Alpha helices are the most well known element of protein structure, proposed by
Pauling and confirmed in the first structure determined, myoglobin, alpha-helices
have distinctive patterns of hydrogen bonding and phi-psi angles. They are
generally between 5 and 20 residues in length, but some proteins and coiled-coil
structures can be considerably longer. The carboxyl groups of the backbone
hydrogen bond to the amino group of a residue four amino acids distant along the
chain. Alpha helices generally have a pitch of about 3.5 residues per turn, but there
are forms of helices with tighter (3 residues per turn) and longer (4 residues per
turn).

Alpha helices can be coiled about them selves in both two coil, three coil and four
coil (four helix bundle) conformations.

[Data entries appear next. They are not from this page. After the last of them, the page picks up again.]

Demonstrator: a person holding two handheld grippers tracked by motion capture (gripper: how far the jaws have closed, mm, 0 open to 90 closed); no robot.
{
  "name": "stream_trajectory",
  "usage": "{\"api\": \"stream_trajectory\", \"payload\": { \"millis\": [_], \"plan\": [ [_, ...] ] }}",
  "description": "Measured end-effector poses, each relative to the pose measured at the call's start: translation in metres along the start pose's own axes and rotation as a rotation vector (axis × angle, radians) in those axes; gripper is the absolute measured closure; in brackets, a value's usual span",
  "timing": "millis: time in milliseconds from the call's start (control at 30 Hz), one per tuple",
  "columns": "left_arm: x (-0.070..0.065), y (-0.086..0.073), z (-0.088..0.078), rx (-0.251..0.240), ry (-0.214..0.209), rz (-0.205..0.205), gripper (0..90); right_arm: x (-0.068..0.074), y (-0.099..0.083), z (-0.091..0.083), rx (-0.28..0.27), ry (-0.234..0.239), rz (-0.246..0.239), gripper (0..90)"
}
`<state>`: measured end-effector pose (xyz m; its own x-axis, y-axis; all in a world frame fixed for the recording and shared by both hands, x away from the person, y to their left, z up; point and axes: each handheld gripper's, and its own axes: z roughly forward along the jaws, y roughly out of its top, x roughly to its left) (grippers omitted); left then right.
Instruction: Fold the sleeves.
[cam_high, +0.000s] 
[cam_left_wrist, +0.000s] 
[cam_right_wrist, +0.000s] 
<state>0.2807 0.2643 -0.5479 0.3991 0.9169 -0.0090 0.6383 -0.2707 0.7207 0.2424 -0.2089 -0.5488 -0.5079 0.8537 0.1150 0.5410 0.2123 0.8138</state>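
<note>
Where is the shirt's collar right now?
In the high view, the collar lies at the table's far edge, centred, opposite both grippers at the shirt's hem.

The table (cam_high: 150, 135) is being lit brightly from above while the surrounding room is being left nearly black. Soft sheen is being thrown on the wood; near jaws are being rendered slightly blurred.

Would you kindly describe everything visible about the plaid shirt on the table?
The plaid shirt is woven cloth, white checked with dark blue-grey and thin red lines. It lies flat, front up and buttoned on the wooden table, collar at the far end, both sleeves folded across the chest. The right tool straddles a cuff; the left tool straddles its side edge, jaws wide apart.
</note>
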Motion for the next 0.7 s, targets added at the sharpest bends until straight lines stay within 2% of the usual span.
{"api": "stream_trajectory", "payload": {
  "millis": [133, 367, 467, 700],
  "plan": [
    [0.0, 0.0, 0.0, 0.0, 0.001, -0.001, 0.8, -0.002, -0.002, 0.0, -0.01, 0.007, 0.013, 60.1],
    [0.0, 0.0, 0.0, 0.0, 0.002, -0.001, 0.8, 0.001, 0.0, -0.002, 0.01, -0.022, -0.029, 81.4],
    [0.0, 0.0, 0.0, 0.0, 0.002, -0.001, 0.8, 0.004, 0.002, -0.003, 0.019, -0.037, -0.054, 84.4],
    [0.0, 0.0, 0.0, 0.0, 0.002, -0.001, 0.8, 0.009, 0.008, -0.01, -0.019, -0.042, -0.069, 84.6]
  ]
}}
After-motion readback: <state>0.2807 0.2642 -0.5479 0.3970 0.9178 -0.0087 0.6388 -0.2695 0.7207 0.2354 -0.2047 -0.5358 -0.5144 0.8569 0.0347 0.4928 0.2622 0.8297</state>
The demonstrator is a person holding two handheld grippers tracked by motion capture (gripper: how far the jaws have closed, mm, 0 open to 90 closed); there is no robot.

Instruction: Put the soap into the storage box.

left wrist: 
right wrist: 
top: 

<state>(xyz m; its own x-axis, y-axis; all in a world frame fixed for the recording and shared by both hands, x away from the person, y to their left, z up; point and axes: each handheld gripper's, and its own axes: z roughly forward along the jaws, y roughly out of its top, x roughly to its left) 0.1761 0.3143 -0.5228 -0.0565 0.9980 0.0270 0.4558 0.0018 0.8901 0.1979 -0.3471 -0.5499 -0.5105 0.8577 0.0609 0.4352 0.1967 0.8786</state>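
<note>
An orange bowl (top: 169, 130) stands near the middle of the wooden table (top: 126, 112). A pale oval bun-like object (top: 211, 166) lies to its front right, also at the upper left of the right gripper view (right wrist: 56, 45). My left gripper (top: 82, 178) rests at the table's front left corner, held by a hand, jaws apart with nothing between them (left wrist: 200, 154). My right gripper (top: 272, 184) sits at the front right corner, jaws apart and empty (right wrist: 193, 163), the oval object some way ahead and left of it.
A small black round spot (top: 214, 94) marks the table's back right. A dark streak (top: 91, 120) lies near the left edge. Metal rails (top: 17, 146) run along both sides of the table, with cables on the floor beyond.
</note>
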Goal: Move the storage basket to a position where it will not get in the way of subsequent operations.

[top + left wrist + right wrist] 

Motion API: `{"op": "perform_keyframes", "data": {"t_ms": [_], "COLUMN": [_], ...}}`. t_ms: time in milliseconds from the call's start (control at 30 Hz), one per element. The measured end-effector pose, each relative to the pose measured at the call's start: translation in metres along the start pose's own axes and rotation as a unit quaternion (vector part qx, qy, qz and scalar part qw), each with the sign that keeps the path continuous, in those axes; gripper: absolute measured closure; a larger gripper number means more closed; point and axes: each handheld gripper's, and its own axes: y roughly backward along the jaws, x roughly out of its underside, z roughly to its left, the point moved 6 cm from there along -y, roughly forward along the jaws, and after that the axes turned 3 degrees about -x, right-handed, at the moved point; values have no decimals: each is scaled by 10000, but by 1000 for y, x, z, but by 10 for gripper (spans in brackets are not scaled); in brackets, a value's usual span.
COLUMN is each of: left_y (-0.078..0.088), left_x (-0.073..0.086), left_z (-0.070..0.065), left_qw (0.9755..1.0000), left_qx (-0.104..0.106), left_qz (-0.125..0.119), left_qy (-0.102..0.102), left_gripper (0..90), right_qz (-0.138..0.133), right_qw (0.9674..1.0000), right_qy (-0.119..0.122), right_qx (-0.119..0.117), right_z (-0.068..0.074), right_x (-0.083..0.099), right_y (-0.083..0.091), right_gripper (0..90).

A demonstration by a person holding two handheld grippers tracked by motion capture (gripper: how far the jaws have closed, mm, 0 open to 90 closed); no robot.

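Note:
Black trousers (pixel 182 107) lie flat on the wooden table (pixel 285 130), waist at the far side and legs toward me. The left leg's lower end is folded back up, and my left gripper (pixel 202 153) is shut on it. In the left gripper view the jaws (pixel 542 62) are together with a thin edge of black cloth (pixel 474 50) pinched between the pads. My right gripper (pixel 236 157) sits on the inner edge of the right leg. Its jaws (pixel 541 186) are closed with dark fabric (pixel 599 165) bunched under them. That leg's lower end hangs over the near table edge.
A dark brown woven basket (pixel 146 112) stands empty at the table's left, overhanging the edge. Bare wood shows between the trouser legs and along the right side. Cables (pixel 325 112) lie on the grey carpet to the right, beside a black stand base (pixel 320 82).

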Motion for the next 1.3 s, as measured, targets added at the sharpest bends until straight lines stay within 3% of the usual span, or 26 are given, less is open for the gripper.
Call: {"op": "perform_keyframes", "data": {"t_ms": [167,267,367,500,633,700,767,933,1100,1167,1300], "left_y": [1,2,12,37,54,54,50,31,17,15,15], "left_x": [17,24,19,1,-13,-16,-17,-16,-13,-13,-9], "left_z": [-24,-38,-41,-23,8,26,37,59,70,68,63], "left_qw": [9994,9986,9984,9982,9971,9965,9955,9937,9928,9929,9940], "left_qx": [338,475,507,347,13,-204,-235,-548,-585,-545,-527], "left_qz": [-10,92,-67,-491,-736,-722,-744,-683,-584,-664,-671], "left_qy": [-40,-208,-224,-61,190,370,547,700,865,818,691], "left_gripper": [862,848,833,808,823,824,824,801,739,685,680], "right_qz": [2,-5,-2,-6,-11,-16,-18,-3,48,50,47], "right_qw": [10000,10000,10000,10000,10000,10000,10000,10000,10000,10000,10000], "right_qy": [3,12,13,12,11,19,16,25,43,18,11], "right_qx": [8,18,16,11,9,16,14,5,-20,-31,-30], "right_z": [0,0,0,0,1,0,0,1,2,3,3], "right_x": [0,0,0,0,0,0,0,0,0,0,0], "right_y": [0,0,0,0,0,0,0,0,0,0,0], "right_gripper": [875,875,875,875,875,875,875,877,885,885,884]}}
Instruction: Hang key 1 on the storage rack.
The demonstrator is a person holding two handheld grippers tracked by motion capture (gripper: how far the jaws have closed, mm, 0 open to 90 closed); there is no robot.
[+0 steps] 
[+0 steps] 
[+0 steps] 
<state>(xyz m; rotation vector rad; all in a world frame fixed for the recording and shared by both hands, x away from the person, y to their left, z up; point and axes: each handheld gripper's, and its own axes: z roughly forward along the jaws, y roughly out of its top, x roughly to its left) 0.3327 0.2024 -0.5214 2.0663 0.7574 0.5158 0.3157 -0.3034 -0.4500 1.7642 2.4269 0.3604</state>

Alpha helices can exist internal in proteins
(generally hydrophobic), on the surface of proteins (amphipathic) or in membranes
(hydrophobic). Alpha helices can span membranes either singly or in groups.

Beta-strands are an extended form in which the side chains alternate on either side
of the extended chain. The backbones of beta-strands hydrogen bond with the
backbone of an adjacent beta strand to form a beta-sheet structure. The strands in
a beta sheet can be either parallel or anti-parallel and the hydrogen-bonding
pattern is different between the two forms. Anti-parallel beta stands are often linked
by short loops containing 3-5 residues in highly characteristic conformations. Longer
loops are occasionally found where the loop plays an important role in substrate
binding or an active site. The antigen-combining site of the immunoglobulins is an
important example of this.

Beta sheets can be internal to a protein (largely hydrophobic) or on the surface in


which case they are amphipathic, with every other amino acid side chain alternating
between hydrophobic and hydrophilic nature.

The peptide backbone is constrained by steric hindrance, and hydrogen bonding


patterns that limit its torsional angles (phi-psi angles) to certain limits. Plots of phi
versus psi dihedral angles for amino acid residues are called Ramachandran plots.
One can tell if the backbone is following a helical or a an extended beta strand
structure based on the values of the phi-psi angles over a length of backbone
(usually 3-4 residues is sufficient).